DIRECTIONS FOR THIS TASK | As the lines appear below, please set them down exactly, starting at the first and finishing with the one containing "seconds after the".
======== INPUT DATA ========
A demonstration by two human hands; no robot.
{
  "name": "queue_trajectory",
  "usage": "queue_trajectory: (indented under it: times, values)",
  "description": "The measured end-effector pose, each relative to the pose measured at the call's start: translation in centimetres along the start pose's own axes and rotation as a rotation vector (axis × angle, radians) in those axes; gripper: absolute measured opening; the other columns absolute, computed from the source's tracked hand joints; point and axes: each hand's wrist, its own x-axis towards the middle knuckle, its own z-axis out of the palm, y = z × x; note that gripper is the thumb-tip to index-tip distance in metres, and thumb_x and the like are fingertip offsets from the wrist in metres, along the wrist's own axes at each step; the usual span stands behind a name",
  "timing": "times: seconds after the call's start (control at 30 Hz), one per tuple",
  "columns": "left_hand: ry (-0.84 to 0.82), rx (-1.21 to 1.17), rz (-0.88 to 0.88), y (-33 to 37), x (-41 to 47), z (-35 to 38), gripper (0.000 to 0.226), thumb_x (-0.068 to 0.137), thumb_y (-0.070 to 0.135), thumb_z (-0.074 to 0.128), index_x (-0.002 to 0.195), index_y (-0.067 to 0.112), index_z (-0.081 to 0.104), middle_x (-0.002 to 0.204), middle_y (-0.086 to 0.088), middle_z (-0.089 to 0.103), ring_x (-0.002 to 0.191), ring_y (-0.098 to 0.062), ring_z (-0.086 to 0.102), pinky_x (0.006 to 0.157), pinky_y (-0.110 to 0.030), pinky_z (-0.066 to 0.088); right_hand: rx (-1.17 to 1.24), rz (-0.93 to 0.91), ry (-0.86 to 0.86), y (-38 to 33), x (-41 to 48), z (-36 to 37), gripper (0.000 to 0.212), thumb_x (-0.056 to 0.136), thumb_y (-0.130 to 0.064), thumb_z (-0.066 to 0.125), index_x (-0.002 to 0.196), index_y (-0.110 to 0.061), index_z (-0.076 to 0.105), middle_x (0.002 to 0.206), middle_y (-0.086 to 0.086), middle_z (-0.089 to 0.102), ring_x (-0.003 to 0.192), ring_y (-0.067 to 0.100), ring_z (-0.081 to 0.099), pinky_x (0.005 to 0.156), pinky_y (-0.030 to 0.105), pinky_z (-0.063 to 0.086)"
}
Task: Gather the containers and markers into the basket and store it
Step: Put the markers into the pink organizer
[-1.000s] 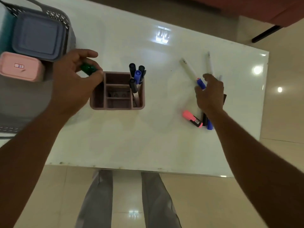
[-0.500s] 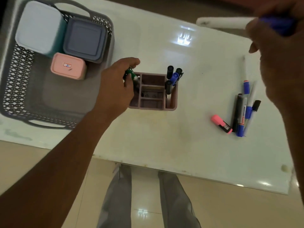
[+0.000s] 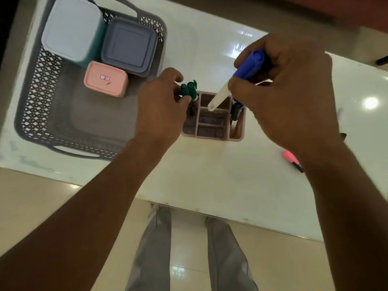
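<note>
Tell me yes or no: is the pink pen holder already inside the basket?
No, the pen holder stands on the table, outside the basket's right rim.

A single head-worn camera looks steeply down from close above the near edge of a white table (image 3: 210, 181). A pink pen holder (image 3: 213, 133) sits about mid-frame. A grey basket (image 3: 37, 97) lies left of it, and below it the floor (image 3: 42, 206) and trouser legs (image 3: 155, 248) fill the bottom of the frame.
</note>
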Motion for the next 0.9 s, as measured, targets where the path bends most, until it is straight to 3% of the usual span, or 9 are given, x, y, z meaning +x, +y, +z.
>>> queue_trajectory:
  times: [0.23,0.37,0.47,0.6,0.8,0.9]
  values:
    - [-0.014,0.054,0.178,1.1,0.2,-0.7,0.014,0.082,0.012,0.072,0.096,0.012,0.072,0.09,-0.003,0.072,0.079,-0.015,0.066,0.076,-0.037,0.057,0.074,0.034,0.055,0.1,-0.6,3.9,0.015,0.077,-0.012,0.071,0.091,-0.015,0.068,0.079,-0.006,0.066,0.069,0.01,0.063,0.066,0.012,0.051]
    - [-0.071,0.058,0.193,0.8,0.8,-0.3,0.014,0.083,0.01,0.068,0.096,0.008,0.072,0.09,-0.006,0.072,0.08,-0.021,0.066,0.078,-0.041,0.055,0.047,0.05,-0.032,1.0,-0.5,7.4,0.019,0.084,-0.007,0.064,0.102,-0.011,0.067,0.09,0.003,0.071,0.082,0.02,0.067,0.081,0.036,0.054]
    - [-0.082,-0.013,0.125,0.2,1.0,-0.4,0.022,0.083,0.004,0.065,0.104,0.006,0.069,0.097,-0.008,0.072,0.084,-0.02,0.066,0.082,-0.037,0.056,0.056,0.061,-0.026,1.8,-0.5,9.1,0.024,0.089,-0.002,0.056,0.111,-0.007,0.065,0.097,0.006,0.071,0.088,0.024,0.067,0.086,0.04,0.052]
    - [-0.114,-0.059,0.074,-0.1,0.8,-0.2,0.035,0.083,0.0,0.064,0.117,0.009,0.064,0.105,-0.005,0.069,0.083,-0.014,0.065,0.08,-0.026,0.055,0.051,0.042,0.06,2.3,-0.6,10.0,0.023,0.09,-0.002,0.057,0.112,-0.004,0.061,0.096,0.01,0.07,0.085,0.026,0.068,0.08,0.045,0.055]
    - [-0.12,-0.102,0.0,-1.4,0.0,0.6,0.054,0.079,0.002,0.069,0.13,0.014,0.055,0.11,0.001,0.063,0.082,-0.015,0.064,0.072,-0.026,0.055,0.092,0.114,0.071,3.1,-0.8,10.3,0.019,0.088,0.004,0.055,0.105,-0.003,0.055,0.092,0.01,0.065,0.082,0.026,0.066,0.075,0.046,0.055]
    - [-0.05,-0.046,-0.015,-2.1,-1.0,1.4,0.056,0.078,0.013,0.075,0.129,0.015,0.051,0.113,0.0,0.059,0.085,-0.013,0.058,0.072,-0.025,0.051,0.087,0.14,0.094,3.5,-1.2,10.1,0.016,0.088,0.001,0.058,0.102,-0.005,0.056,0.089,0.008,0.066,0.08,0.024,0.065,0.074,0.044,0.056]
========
WRITTEN ANSWER |
A demonstration by two human hands; no robot.
{
  "name": "queue_trajectory",
  "usage": "queue_trajectory: (indented under it: times, values)",
  "description": "The measured end-effector pose, each relative to the pose measured at the call's start: translation in centimetres along the start pose's own axes and rotation as a rotation vector (axis × angle, radians) in those axes; gripper: absolute measured opening; the other columns absolute, computed from the source's tracked hand joints; point and axes: each hand's wrist, its own x-axis towards the middle knuckle, its own z-axis out of the palm, y = z × x; note that gripper is the thumb-tip to index-tip distance in metres, and thumb_x and the like are fingertip offsets from the wrist in metres, along the wrist's own axes at each step; the usual span stands behind a name",
  "timing": "times: seconds after the call's start (control at 30 Hz), one per tuple",

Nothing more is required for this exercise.